In Sneek und um Sneek und um Sneek herum
Wichtiger als das Wohlfühlen aber ist das Umgehen mit dem neuen Boot, also das Fahren, das Manövrieren. Daher geht es raus aufs Sneeker Meer, ich lege mich an einen Steg mit ablandigem Wind und fahre Anlegemanöver, immer und immer wieder. In zwei Wochen will ich das Boot nach Hause holen, Einhand - dann muss das klappen, bis dahin muss alles "sitzen". Und was habe ich meinen Schülern immer eingebleut: Übung macht den Meister - nur dass mir das Üben hier einen irren Spaß bereitet, ob das bei meinen Schülern immer so der Fall war? Egal, zwei Tage lang wird hart gearbeitet: Eindampfen in die Vorspring und Ablegen mit der Achterspring, wo genau müssen die Fender platztiert werden damit es keine Macken gibt? Dann Anlegen mit dem Heck, Anlegen in eine Lücke - dazu markiere ich mir Stegabschnitte mit Fendern und fahre im rechten Winkel an. Die fantastischen Manövriereigentschaften der Barkas machen das zu einem echten Spaß. Hart Ruder, ein Gasstoß und schon liegt sie am Steg - meistens jedenfalls - Mensch, da hat die Werft nicht zu viel versprochen!

Ich übernachte auf dem Sneeker Meer das jetzt wieder Snitser Mar heißt und die Morgensonne flutet durch das Boot, die hellen Vorhänge machen sich wirklich gut.

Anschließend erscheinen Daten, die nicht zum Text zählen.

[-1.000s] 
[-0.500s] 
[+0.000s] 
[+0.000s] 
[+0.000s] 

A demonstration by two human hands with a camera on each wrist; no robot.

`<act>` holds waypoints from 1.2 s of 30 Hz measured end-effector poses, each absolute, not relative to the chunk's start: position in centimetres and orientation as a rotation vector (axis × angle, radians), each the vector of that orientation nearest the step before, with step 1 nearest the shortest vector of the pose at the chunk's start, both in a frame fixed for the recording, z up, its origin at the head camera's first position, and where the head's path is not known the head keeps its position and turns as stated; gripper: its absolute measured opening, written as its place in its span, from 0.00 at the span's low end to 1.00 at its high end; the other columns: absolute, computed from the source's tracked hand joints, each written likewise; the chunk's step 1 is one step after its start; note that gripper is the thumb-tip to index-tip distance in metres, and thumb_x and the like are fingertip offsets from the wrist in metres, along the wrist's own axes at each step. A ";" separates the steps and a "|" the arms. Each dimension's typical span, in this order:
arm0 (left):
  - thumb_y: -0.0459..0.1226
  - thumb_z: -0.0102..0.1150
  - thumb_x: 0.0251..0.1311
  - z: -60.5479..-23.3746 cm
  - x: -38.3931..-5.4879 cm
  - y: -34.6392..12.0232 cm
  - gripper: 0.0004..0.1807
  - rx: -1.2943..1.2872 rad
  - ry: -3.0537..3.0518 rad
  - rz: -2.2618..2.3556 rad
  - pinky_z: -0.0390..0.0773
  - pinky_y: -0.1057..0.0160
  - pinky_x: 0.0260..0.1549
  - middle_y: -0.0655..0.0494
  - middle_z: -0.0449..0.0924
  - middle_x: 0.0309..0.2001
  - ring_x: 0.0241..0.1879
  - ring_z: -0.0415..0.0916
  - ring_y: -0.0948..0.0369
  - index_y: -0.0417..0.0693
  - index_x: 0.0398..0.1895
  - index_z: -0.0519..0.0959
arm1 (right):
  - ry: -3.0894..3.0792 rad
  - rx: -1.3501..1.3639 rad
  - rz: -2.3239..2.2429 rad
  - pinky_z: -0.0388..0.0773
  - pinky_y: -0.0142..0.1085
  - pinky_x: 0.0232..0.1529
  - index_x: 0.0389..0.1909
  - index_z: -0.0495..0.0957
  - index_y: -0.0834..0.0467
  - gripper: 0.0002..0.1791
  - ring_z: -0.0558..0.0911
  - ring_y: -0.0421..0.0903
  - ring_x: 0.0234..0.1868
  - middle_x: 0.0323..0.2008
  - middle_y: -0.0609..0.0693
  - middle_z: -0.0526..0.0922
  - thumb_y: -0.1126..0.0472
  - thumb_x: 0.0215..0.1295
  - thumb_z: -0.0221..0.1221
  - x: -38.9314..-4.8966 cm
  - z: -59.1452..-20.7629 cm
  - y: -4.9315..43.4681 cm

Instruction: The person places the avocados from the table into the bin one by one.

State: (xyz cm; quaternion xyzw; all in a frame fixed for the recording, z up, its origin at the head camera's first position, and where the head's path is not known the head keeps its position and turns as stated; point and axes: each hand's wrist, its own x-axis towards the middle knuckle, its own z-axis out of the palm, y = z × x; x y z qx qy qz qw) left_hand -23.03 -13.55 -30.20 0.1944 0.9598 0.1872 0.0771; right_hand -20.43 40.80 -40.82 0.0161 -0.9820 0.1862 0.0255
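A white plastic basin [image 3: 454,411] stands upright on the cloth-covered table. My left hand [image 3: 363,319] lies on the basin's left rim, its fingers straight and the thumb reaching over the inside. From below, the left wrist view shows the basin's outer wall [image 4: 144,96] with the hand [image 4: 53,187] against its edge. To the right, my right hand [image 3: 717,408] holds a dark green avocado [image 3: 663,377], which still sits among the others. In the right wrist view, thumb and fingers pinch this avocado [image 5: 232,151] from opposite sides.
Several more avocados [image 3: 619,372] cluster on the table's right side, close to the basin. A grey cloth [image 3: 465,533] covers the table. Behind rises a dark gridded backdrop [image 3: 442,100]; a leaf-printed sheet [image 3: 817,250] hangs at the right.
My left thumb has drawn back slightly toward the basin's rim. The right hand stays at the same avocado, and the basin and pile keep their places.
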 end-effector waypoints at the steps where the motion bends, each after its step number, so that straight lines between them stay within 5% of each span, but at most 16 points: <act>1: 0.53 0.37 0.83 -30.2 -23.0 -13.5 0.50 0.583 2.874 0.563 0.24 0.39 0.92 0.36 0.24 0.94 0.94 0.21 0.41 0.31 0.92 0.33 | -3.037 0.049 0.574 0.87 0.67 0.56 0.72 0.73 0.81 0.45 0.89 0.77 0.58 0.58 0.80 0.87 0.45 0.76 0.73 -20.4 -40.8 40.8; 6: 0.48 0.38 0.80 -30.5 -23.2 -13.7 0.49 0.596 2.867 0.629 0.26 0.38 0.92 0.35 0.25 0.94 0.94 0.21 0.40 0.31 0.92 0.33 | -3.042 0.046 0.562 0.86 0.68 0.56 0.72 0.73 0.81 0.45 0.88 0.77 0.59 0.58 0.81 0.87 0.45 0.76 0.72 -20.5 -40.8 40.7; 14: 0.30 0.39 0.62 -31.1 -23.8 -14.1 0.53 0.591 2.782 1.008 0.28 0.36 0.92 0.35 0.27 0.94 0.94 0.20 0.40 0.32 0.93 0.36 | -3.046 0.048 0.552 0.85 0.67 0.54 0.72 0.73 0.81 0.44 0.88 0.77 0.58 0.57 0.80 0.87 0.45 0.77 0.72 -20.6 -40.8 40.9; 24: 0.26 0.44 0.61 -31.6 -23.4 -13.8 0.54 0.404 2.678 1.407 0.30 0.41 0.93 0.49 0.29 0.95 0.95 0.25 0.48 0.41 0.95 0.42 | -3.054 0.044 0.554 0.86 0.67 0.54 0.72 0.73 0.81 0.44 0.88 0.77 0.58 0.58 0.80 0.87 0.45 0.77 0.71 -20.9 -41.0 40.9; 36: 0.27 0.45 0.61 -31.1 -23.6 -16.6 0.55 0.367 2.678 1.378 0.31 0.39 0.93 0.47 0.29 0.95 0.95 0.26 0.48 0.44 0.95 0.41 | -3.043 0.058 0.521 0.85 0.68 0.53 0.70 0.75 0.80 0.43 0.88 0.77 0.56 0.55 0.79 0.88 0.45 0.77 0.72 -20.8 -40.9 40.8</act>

Durch das große Oberlicht ist auch die Kajüte in der Pik hell und luftig, fünf Bullaugen tragen ihren Teil dazu bei - alle lassen sich öffnen und mit Fliegengittern versehen. An Backbord gibt es ein langes Bücherregal und an Steuerbord haben wir uns einen Schrank einbauen lassen. Noch ist alles leer und öde, das wird sich ändern. Bald wird das alltägliche Bootschaos auch hier Einzug halten - ich kann es kaum erwarten!